Task goal:
Reproduce, please, only the lines from the first line below to the line containing "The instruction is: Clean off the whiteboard", inclusive.
Top of Provided data
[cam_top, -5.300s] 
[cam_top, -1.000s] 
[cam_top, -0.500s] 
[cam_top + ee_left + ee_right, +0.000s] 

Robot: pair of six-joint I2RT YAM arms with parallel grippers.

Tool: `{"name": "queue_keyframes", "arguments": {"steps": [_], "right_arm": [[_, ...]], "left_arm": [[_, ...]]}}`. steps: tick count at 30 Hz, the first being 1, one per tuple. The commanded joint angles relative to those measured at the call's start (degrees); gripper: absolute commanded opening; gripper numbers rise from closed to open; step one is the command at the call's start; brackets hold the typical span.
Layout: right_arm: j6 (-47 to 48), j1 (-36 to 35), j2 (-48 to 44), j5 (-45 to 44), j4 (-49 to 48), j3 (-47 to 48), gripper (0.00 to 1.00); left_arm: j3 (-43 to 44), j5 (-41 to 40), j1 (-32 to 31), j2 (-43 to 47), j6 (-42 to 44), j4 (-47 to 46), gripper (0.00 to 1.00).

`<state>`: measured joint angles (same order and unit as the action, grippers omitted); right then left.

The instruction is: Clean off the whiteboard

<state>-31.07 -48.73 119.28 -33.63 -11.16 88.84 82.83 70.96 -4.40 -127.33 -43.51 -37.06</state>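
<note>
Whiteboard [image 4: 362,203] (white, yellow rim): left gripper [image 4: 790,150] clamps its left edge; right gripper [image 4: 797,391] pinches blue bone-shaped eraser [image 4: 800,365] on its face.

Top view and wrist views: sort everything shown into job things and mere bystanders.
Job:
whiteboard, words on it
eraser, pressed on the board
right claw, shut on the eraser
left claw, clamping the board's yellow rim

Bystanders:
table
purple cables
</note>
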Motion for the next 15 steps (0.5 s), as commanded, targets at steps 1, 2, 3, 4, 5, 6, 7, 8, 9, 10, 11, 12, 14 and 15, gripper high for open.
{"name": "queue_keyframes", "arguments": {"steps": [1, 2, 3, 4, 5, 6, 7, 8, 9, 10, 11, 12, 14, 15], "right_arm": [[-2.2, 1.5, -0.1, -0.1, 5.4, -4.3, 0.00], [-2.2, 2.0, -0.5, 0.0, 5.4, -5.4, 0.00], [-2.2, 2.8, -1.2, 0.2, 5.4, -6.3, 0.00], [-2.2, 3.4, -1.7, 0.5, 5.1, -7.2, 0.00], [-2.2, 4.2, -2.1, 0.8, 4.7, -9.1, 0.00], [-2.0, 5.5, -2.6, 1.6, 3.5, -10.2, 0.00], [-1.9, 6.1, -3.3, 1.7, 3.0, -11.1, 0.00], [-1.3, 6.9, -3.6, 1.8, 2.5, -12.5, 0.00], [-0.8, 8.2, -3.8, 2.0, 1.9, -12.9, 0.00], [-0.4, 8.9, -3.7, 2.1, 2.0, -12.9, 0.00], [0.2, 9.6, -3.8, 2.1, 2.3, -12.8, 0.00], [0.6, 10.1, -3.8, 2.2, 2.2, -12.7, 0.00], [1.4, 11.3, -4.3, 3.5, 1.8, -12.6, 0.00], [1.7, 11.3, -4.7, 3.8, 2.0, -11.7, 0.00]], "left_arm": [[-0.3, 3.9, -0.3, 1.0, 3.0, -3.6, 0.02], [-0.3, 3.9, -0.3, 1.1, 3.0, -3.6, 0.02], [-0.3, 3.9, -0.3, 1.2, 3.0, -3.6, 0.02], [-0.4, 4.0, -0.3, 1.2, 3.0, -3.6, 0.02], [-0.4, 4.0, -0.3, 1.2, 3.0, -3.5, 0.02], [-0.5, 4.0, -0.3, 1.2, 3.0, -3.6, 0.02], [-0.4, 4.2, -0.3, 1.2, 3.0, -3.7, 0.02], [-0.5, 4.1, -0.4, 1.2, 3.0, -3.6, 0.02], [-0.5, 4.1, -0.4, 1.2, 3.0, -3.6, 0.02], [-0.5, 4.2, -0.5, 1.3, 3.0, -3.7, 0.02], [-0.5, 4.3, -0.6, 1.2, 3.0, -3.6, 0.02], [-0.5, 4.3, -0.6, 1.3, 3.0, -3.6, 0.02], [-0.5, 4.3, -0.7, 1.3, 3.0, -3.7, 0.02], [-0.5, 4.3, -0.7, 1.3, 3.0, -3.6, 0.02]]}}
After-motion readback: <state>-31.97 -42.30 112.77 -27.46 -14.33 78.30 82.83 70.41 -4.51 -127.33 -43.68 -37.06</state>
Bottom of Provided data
Result for this exercise:
[cam_top, -5.300s] 
[cam_top, -1.000s] 
[cam_top, -0.500s] 
[cam_top + ee_left + ee_right, +0.000s] 

Robot: pair of six-joint I2RT YAM arms with parallel grippers.

Tool: `{"name": "queue_keyframes", "arguments": {"steps": [_], "right_arm": [[_, ...]], "left_arm": [[_, ...]]}}`. steps: tick count at 30 Hz, the first being 1, one per tuple. The commanded joint angles relative to those measured at the call's start (degrees); gripper: absolute commanded opening; gripper numbers rise from closed to open; step one is the command at the call's start; brackets hold the typical span.
Layout: right_arm: j6 (-47 to 48), j1 (-36 to 35), j2 (-48 to 44), j5 (-45 to 44), j4 (-49 to 48), j3 (-47 to 48), gripper (0.00 to 1.00); left_arm: j3 (-43 to 44), j5 (-41 to 40), j1 (-32 to 31), j2 (-43 to 47), j6 (-42 to 44), j4 (-47 to 46), gripper (0.00 to 1.00).

`<state>`: measured joint angles (same order and unit as the action, grippers omitted); right then left.

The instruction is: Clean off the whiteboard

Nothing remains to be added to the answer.